And Jimmy Sears knew by that turn of the conversation that the episodes of the stolen chicken and of the broken showcases were forgotten, so he nodded a contrite head, His father returned to earth by giving his son a few casual cuffs, with, "Will you try that again, sir?" and continued,—

"Now, sir, let me see you walk right straight home. And just you let me catch you down here again!"

Jimmy was wise enough to hurry along as fast as his bleeding foot would take him. He saw the advantage of a motion to adjourn without further debate, and the motion prevailed.

An hour later, Jimmy Sears had washed the dirt from the interior of an irregular circumference that touched his ears and his chin and his hair. Until the twilight fell he stayed in the conning-tower in the Penningtons' barn, and watched his home through a crack between two boards. When he saw his father leave the house for town after supper, Jimmy hurried down a lane in sight of his father, yet out of his father's reach. At the close of twilight, Jimmy Sears came up the hard-beaten path that led to his home, through burdock weeds and sunflowers. There was a light in the kitchen, and through the window he could see Mrs. Jones moving about. He observed that the supper dishes were being put away. He saw his eldest sister, with the tea towel in her hands, chatting happily with Mrs. Jones. The spectacle filled him with rage. He felt that the other children had deserted him, and that, in the war against the new baby, they had left him to fight unaided. He met a little brother, who greeted him with,—



"Uh-hu, Mr.

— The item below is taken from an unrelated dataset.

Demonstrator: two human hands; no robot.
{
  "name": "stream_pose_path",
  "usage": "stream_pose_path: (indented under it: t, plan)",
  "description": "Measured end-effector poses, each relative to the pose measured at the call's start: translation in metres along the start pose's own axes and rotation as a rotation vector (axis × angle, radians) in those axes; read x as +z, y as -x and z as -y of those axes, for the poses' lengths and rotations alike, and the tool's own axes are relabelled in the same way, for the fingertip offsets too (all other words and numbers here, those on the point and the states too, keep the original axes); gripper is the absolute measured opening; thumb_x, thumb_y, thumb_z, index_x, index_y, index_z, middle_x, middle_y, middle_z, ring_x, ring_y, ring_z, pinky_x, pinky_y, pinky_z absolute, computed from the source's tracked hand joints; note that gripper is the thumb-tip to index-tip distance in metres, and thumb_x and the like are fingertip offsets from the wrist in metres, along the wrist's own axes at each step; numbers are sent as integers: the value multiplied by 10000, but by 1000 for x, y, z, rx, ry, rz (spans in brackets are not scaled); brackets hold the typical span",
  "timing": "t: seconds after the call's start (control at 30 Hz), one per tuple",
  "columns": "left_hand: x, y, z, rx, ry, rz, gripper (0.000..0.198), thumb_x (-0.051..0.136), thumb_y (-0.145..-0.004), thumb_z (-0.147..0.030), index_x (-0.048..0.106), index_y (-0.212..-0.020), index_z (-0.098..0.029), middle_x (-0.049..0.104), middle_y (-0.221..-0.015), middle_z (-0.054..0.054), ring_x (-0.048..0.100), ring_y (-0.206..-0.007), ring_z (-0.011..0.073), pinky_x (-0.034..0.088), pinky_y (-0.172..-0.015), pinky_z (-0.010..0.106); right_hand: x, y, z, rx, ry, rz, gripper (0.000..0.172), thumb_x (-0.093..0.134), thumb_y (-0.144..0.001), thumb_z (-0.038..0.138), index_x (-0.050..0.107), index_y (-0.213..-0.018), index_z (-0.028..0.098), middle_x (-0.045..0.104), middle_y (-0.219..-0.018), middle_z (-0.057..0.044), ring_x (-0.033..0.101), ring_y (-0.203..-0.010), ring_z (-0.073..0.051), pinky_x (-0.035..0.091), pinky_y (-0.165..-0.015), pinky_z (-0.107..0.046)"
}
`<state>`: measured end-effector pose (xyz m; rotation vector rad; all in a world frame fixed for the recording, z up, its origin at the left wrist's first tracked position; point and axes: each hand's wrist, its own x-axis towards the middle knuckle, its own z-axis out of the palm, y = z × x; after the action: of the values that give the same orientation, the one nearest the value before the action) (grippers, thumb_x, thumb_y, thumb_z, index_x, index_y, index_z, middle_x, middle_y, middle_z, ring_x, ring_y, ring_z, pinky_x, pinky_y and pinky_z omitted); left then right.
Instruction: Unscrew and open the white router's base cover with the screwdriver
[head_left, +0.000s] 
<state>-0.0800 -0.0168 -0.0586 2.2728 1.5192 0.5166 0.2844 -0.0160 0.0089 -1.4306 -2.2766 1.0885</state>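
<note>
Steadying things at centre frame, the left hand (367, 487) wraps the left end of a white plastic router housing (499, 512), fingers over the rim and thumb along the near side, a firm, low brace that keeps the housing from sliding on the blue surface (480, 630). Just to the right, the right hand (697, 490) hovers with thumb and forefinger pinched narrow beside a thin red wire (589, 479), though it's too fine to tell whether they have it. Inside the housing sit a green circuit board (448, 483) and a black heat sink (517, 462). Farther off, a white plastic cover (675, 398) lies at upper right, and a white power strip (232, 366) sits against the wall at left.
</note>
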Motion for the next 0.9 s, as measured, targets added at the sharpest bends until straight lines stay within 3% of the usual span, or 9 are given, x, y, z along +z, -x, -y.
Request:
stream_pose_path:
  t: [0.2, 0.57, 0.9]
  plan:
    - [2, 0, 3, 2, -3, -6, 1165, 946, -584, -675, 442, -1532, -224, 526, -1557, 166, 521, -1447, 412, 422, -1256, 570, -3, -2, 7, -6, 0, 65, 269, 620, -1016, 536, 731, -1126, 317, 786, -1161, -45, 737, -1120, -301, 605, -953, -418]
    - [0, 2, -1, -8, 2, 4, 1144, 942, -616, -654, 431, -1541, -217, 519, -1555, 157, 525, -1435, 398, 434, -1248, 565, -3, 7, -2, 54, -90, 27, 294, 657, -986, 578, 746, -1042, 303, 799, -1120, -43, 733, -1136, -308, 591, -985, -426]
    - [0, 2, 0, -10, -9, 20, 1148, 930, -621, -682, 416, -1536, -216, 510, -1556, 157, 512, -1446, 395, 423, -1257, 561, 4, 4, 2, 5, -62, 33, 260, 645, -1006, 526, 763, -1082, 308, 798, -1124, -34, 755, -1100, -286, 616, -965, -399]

Jimmy, you just wait till pa gets you!"

A prolonged and scornful "Aw!" was Jimmy's reply to this welcome. On the step of the back porch, his favorite little sister sat playing with the house-cat. She toddled to Jimmy; he let her take his finger, and they went into the kitchen.

"Oh, Jimmy!—where—you—been?" demanded the eldest sister. "Mamma's been asking for you all day. I'd be ashamed if I was you."

The boy did not deign to speak to Mrs. Jones, and kept his back to her when he could. He did not answer his sister's question.

"Got anything here fit to eat?" he asked, as he threw open the cupboard doors. The insult to Mrs. Jones was not accidental. Jimmy supposed that she had cooked the supper. He put two or three plates of food on the table, and drew up a chair, sneering bumptiously, "What's this?" as he dived into each dish.



His sister's "Why, Jimmy!" and her warning frowns did not change his course. Mrs. Jones went to the front of the house, diplomatically leaving all the doors open behind her, that Mrs. Sears might hear her son's voice. In a moment the boy caught the faint sound of his mother calling from the distant bedroom, "Jimmy, Jimmy, come here; I want you."

The boy pretended not to hear. She called his name again. "Yes 'm," he answered. When she repeated her request, he filled his mouth with pie, and replied, "I'm a-eatin' now." He slipped a piece of ice down the back of his adoring little sister's dress, who sat near him. When she wept noisily, he laughed under his breath, and spoke aloud to his sister at the dish-pan,—

"What'd you want to take Annie's doll away from her for? Give it back, why don't you?"



"Why—Jimmy—Sears!" retorted the girl. Then lifting her voice, "Mamma, Jimmy's put ice down—" But the lad pressed the ice against the child's back, pretending to be removing the source of the trouble, and the child's lusty howls drowned the girl's protest. When he heard the bedroom door close to shield his mother from the turmoil, Jimmy knew that he had outwitted Mrs. Jones, so he quelled the disturbance he had caused. When Mrs. Jones returned to the kitchen, the boy was sitting on the porch steps with his little sister, telling her about "raw head and bloody bones," greatly to the child's horror and delight.

Jimmy heard his elder sister inquire, "Did Mamma eat her supper?" He heard Mrs. Jones respond, "Not very much of it; but she will after a while, I guess. She said to leave it in there."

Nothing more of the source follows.